*About this exercise:*
All lines from the one containing "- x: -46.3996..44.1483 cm" through the end of the data below are to be transcribed exactly. Leave out the rest.
=== Section Start ===
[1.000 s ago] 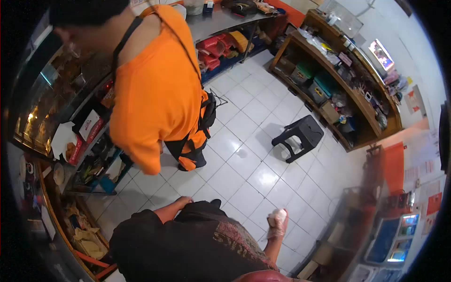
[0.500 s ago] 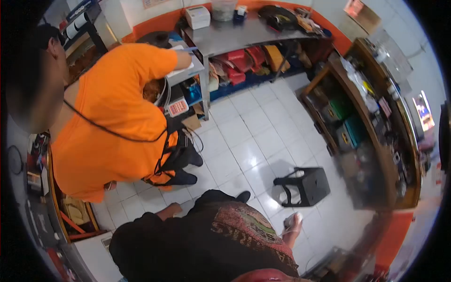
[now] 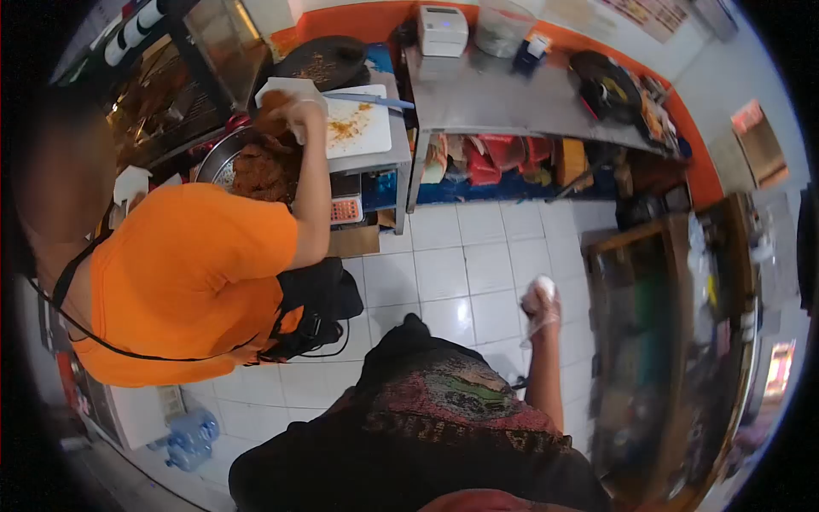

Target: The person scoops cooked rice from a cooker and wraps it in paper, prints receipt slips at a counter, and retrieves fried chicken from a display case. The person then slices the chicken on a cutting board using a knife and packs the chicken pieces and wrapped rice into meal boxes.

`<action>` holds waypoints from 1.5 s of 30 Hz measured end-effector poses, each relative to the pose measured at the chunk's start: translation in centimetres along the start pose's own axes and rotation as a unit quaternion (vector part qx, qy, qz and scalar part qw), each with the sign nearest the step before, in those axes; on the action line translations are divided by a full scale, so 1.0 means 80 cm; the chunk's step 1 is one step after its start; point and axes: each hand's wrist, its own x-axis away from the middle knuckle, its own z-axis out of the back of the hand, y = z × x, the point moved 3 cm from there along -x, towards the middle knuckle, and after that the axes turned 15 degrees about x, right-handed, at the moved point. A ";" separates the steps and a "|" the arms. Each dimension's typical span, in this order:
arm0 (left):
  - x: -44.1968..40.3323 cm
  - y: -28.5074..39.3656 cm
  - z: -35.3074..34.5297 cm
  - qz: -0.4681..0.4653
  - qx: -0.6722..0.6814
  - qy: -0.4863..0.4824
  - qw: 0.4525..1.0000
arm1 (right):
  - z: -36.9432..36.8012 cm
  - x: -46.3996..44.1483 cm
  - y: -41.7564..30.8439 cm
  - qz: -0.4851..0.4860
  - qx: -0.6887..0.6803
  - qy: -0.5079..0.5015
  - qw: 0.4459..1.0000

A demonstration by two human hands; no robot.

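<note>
My right hand (image 3: pixel 542 305), in a thin clear plastic glove, is held out low over the white tiled floor (image 3: pixel 444 273). Its fingers are curled closed, with something white (image 3: pixel 543 286) showing at the top; what it is I cannot make out. The nearest furniture is the wooden glass-sided cabinet (image 3: pixel 678 299) to the right, apart from the hand. My left hand is out of sight, beyond my dark printed shirt (image 3: pixel 461 392).
A co-worker in an orange shirt (image 3: pixel 188 273) stands at left, a gloved hand (image 3: pixel 303 111) at a white box above a metal bowl (image 3: pixel 220 158) of browned food. Beyond are a cutting board (image 3: pixel 363 136), a steel table (image 3: pixel 503 94) and a white printer (image 3: pixel 443 31). Water bottle (image 3: pixel 189 439) lower left.
My view has turned and moved forward, bringing the tables closer. My right hand reaches further out; my left hand has dropped from view. The co-worker's arm has moved back over the bowl.
</note>
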 end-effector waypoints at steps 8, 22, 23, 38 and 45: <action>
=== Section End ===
*Task output:*
  - x: -46.3996..44.1483 cm
  - y: -41.7564..30.8439 cm
  - qz: -0.4851..0.4860
  - qx: -0.6887..0.6803
  - qy: -0.5079..0.5015
  - qw: 0.4459..1.0000

A demonstration by two human hands; no robot.

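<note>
My right hand (image 3: pixel 542 305), in a thin clear plastic glove, is held out low over the white tiled floor (image 3: pixel 444 273). Its fingers are curled closed, with something white (image 3: pixel 543 286) showing at the top; what it is I cannot make out. The nearest furniture is the wooden glass-sided cabinet (image 3: pixel 678 299) to the right, apart from the hand. My left hand is out of sight, beyond my dark printed shirt (image 3: pixel 461 392).
A co-worker in an orange shirt (image 3: pixel 188 273) stands at left, a gloved hand (image 3: pixel 303 111) at a white box above a metal bowl (image 3: pixel 220 158) of browned food. Beyond are a cutting board (image 3: pixel 363 136), a steel table (image 3: pixel 503 94) and a white printer (image 3: pixel 443 31). Water bottle (image 3: pixel 189 439) lower left.
My view has turned and moved forward, bringing the tables closer. My right hand reaches further out; my left hand has dropped from view. The co-worker's arm has moved back over the bowl.
</note>
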 end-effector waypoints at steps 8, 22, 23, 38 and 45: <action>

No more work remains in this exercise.